#### Data below ####

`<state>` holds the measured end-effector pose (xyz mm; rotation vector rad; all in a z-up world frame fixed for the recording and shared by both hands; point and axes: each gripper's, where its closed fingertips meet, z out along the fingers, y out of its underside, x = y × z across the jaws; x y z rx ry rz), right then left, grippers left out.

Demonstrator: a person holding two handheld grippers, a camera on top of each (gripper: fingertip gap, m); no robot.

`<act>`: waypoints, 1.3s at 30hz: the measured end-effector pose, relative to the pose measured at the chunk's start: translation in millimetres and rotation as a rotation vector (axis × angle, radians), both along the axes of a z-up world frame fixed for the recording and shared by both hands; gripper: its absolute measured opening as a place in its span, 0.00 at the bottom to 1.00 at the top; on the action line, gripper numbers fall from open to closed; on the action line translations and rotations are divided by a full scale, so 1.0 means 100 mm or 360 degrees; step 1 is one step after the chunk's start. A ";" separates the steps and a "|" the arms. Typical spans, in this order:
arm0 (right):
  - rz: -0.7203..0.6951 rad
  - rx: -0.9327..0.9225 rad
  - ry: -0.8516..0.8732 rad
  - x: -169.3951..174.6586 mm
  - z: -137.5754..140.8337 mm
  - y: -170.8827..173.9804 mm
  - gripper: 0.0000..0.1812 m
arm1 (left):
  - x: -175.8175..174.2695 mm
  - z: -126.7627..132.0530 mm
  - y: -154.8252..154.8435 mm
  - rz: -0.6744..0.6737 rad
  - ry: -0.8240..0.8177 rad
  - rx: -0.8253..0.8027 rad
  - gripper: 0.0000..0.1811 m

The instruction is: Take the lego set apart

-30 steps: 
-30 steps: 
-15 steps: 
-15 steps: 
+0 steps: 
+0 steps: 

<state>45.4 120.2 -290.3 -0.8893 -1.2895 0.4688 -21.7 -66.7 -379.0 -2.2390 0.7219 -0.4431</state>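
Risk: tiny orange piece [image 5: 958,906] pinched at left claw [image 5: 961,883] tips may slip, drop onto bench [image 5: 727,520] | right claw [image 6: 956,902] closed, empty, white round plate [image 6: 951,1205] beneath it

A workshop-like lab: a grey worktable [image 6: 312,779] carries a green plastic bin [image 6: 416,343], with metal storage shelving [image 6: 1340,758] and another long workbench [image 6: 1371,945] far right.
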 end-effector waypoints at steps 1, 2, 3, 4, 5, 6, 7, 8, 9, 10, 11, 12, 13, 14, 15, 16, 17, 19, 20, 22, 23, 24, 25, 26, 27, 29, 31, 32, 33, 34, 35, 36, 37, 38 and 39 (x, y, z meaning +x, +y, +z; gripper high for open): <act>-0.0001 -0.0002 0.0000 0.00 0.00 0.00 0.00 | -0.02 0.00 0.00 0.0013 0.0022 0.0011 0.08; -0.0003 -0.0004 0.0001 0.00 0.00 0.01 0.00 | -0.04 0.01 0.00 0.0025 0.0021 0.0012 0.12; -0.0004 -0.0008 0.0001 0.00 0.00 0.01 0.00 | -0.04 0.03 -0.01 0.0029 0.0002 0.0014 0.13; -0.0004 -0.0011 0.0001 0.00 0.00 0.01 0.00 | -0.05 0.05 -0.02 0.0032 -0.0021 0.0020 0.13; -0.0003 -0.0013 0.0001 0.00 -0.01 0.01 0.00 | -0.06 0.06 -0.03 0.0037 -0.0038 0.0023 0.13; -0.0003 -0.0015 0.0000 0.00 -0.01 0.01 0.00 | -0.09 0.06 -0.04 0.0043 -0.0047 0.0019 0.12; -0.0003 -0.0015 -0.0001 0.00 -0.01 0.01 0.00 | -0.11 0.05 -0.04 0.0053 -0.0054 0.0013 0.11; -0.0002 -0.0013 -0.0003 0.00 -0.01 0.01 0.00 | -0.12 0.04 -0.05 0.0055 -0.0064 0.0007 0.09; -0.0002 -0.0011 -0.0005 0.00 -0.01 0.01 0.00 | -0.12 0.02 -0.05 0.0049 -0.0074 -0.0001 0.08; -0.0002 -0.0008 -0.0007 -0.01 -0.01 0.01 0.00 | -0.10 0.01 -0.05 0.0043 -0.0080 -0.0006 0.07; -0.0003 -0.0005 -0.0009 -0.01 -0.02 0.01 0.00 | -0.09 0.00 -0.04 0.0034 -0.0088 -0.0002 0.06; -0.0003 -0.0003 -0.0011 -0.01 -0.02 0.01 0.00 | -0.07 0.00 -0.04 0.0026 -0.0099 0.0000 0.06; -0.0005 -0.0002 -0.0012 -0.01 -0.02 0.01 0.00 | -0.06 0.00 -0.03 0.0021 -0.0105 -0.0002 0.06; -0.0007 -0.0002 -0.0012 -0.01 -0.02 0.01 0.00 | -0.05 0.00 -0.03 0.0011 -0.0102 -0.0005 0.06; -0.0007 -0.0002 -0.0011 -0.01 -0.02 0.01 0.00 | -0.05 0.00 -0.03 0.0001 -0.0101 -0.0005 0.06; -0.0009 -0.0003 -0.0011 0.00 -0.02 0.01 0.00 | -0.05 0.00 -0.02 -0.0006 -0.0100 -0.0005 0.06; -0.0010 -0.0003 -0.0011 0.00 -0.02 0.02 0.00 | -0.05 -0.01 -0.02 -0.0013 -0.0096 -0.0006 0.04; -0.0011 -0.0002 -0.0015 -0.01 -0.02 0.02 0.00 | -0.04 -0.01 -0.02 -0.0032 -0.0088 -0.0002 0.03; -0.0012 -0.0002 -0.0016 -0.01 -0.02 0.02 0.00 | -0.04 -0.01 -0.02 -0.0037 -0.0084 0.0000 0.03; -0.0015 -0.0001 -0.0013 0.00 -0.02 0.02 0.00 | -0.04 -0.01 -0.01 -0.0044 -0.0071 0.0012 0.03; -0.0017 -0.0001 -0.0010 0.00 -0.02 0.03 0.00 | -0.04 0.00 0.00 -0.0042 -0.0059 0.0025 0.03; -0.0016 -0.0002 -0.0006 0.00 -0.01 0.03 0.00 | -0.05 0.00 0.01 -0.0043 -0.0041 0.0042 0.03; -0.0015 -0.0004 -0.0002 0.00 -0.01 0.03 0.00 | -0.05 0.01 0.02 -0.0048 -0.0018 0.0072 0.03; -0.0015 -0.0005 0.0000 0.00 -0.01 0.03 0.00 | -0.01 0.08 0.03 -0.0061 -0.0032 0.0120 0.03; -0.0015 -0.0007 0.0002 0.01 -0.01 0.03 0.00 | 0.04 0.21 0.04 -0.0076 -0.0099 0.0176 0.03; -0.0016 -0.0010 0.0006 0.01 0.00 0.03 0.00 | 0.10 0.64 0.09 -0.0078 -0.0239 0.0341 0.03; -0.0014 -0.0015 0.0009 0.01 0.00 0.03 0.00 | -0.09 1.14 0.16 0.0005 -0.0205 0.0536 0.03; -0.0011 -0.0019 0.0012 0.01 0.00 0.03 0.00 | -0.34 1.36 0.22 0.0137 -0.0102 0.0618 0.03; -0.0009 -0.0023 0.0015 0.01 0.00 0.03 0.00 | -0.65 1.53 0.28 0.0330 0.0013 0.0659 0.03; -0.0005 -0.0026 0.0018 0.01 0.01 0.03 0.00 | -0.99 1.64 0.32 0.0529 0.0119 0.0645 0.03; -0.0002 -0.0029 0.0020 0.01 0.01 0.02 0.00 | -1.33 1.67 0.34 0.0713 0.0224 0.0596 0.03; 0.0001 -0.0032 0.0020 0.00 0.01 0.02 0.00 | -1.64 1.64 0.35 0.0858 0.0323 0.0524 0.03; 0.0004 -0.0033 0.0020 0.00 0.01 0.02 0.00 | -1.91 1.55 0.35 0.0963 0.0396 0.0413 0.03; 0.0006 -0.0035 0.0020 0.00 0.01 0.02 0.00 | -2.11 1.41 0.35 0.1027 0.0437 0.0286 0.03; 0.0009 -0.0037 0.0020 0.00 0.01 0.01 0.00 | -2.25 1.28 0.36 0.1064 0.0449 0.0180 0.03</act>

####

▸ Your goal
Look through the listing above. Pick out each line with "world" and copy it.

▸ Response area
`<state>` holds the measured end-effector pose (xyz mm; rotation vector rad; all in a z-up world frame fixed for the recording and shared by both hands; point and axes: each gripper's, where its closed fingertips meet, z out along the fingers, y out of its underside, x = y × z across the jaws; x y z rx ry rz), right then left, grippers left out.
`<act>`: waypoints, 1.3s at 30hz: the measured end-effector pose, relative to the pose measured at the chunk's start: translation in millimetres and rotation as a rotation vector (axis × angle, radians), both along the axes of a z-up world frame fixed for the recording and shared by both hands; gripper: its absolute measured opening as a place in its span, 0.00 at the bottom to 1.00 at the top; on the action line, gripper numbers fall from open to closed; on the action line translations and rotations are divided by a full scale, so 1.0 means 100 mm or 360 degrees; step 1 is one step after the chunk's start. A ";" separates the steps and a "|" the arms. Typical spans, in this order:

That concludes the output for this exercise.